_To do_
Copy each line of the data that has "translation" in it.

[Opening Supplied entries section]

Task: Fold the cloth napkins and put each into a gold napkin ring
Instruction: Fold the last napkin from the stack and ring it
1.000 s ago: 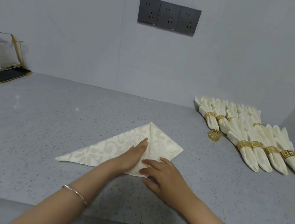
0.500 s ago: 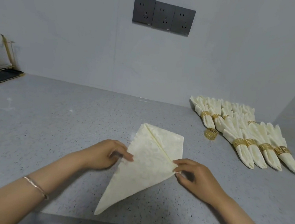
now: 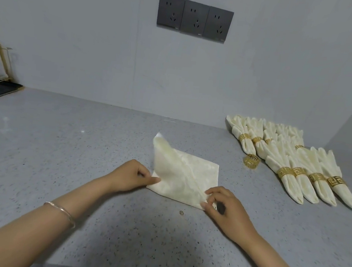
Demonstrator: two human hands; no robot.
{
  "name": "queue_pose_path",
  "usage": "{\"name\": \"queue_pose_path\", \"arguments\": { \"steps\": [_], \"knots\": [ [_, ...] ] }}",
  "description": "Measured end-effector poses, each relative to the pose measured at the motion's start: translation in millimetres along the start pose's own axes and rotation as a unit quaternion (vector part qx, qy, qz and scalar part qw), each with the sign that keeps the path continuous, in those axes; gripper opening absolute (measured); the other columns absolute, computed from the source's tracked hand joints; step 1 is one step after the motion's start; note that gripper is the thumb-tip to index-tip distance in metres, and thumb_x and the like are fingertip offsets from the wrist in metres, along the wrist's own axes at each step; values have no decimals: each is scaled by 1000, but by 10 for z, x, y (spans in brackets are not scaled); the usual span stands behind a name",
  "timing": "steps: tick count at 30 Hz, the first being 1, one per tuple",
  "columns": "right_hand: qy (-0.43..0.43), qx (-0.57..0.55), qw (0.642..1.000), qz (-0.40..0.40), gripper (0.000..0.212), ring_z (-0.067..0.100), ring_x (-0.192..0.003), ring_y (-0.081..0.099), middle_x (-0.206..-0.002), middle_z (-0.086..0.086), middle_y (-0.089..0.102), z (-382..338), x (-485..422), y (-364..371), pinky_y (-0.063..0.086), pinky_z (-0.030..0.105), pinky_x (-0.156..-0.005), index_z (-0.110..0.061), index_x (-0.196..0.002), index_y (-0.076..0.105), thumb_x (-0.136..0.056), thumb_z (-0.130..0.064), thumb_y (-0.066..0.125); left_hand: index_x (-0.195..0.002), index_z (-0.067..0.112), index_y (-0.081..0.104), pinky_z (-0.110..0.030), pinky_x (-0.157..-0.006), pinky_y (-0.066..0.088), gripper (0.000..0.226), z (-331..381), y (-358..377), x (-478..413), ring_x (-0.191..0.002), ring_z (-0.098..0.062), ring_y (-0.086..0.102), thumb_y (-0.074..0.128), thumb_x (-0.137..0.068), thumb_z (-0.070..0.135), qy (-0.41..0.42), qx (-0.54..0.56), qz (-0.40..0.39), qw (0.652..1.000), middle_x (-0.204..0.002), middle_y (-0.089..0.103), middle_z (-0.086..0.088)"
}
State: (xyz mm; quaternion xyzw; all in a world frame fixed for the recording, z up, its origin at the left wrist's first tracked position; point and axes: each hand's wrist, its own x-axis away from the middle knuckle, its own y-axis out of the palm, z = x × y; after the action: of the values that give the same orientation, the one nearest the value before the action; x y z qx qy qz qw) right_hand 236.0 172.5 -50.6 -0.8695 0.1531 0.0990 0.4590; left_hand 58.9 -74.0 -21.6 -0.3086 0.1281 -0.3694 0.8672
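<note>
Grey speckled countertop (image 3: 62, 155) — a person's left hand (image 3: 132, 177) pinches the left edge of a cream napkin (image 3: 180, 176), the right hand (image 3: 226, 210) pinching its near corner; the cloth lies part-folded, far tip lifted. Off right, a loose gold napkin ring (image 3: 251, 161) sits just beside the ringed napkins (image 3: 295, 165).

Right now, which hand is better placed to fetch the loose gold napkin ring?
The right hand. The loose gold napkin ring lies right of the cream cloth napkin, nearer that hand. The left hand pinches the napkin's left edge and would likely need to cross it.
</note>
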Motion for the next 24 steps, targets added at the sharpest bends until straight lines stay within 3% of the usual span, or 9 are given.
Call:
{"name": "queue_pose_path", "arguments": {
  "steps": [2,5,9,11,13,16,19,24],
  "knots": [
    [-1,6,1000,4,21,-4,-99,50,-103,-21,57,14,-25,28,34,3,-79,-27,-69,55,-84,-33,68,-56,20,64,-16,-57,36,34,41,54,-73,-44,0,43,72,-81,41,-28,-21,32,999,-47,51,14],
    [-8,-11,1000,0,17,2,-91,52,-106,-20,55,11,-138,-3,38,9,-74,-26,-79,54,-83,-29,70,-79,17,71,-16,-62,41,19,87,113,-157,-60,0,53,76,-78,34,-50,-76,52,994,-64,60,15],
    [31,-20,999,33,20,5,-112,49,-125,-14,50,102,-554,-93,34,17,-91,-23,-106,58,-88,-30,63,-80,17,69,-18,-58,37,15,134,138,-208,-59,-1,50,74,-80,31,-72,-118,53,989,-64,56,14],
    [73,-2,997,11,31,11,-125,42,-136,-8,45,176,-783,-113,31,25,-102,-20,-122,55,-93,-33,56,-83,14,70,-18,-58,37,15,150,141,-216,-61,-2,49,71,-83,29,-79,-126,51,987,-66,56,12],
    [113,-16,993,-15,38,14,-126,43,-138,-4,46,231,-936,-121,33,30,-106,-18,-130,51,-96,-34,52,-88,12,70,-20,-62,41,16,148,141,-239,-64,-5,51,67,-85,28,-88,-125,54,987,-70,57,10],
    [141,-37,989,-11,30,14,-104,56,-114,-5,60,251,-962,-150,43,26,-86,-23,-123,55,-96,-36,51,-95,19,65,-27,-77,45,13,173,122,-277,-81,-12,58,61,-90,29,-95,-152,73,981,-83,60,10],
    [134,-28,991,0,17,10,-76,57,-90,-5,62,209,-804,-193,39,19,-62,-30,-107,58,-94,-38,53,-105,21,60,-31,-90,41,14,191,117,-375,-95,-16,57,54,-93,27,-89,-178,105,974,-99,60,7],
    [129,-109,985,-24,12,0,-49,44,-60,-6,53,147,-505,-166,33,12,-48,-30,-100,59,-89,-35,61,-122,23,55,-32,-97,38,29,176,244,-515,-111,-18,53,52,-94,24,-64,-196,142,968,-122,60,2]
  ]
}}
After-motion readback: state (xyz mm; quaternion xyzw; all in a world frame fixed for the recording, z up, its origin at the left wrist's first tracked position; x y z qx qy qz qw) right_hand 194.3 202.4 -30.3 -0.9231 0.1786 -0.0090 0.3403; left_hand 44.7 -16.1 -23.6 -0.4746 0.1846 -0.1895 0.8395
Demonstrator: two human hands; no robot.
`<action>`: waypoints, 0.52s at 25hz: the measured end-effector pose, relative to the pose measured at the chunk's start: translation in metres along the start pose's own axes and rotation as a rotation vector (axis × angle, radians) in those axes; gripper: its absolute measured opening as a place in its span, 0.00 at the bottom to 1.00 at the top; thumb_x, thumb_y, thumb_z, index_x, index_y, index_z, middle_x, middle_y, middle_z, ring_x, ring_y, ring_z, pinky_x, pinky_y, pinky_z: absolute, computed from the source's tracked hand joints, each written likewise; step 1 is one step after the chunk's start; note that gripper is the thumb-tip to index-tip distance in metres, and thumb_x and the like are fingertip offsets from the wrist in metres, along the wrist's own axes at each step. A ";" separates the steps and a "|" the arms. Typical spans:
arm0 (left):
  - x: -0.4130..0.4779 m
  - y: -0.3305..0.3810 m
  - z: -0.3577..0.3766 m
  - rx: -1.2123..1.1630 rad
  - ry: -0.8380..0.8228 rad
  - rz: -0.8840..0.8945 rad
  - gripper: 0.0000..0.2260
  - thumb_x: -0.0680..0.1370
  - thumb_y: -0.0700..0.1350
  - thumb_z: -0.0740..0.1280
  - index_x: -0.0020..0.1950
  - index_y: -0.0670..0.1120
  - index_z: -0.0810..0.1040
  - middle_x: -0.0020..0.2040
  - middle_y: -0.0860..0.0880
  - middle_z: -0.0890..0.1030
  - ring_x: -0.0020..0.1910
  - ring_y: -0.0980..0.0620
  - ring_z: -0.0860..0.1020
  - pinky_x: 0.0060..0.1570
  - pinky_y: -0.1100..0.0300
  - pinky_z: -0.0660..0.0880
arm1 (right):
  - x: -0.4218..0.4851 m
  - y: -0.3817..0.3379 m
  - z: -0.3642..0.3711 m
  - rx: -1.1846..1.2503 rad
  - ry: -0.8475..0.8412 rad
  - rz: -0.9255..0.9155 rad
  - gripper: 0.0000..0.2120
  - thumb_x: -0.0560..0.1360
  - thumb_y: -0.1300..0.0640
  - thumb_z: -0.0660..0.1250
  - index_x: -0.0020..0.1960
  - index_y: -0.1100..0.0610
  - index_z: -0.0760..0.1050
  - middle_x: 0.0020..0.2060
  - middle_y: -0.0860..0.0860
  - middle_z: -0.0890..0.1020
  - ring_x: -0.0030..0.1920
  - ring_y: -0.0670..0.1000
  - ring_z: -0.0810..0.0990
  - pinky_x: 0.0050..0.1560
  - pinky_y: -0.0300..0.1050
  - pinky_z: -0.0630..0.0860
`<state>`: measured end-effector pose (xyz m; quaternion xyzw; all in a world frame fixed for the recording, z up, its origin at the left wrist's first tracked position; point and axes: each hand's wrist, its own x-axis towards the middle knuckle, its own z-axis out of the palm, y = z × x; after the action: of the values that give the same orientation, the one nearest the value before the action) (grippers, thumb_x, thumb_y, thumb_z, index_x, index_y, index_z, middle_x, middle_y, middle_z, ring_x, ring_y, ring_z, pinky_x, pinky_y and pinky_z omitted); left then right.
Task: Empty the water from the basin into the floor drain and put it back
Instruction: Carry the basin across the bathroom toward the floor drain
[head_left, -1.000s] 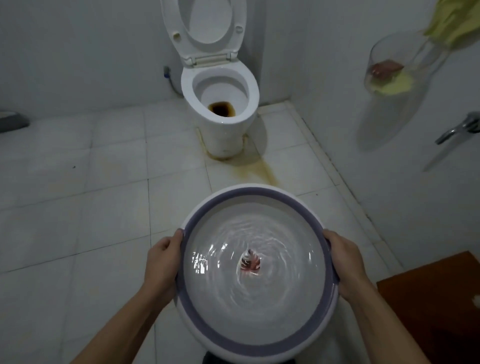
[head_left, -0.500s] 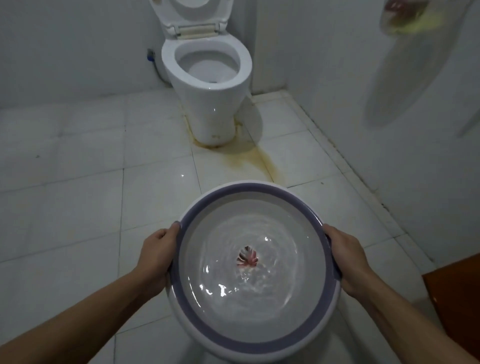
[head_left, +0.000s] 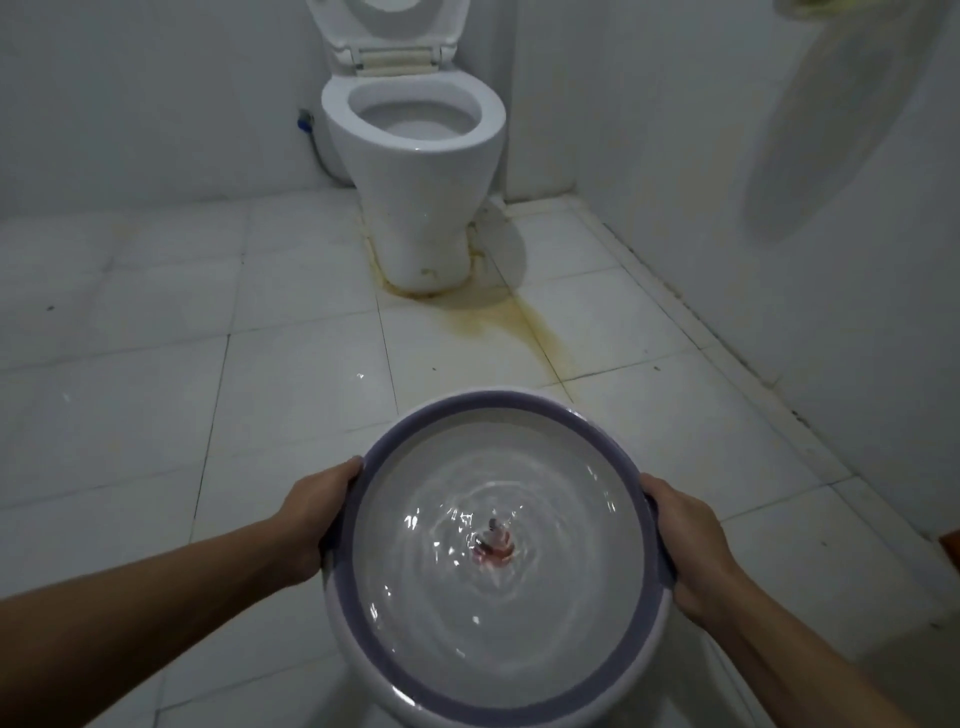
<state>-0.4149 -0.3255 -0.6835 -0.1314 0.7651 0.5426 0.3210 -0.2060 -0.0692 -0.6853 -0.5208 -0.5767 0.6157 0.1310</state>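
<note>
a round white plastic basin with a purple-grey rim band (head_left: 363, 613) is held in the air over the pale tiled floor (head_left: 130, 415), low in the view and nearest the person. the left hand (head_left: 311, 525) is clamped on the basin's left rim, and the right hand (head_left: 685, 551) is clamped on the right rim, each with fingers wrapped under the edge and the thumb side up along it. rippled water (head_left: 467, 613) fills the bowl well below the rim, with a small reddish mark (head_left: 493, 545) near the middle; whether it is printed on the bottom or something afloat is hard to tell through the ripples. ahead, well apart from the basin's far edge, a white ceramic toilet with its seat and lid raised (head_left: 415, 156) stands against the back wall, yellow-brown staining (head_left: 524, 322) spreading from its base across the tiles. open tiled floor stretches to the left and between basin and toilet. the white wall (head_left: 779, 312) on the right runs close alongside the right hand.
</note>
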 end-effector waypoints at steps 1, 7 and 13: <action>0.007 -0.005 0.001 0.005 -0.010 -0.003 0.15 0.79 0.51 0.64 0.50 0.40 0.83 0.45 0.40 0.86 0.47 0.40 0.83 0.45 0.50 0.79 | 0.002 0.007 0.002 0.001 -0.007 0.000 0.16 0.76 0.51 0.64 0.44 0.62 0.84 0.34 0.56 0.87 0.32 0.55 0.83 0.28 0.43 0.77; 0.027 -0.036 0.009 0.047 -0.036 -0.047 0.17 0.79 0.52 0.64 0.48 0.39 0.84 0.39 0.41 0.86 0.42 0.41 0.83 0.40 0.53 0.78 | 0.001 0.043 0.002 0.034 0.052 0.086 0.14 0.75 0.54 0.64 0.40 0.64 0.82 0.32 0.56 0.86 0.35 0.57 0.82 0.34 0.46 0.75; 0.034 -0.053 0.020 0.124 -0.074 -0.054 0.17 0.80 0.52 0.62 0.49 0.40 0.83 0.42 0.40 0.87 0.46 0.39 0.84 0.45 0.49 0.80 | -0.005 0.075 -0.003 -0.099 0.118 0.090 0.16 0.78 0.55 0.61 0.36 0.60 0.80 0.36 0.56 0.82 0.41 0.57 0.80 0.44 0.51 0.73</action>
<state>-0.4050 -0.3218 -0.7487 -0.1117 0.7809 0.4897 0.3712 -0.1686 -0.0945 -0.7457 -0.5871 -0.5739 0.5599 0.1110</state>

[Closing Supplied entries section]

_Exercise output_
  "description": "Measured end-effector poses, each relative to the pose measured at the motion's start: translation in millimetres along the start pose's own axes and rotation as a unit quaternion (vector part qx, qy, qz and scalar part qw), each with the sign that keeps the path continuous, in those axes; gripper opening absolute (measured); the other columns absolute, computed from the source's tracked hand joints; step 1 is one step after the motion's start; note that gripper is the thumb-tip to index-tip distance in metres, and thumb_x and the like are fingertip offsets from the wrist in metres, along the wrist's own axes at each step; values have no decimals: each is scaled by 1000, but by 10 for z, x, y (spans in brackets are not scaled); the usual span stands behind a name",
`<action>`: waypoints, 0.52s at 25hz: the measured end-effector pose, relative to the pose measured at the chunk's start: translation in metres along the start pose's own axes and rotation as a rotation vector (axis × angle, radians) in those axes; gripper: its absolute measured opening as a place in its span, 0.00 at the bottom to 1.00 at the top; thumb_x, thumb_y, thumb_z, index_x, index_y, index_z, middle_x, middle_y, middle_z, ring_x, ring_y, ring_z, pinky_x, pinky_y, pinky_z: absolute, computed from the source's tracked hand joints, each written likewise; step 1 is one step after the chunk's start; note that gripper is the thumb-tip to index-tip distance in metres, and thumb_x and the like are fingertip offsets from the wrist in metres, along the wrist's own axes at each step. A ";" separates the steps and a "|" the arms. Typical spans:

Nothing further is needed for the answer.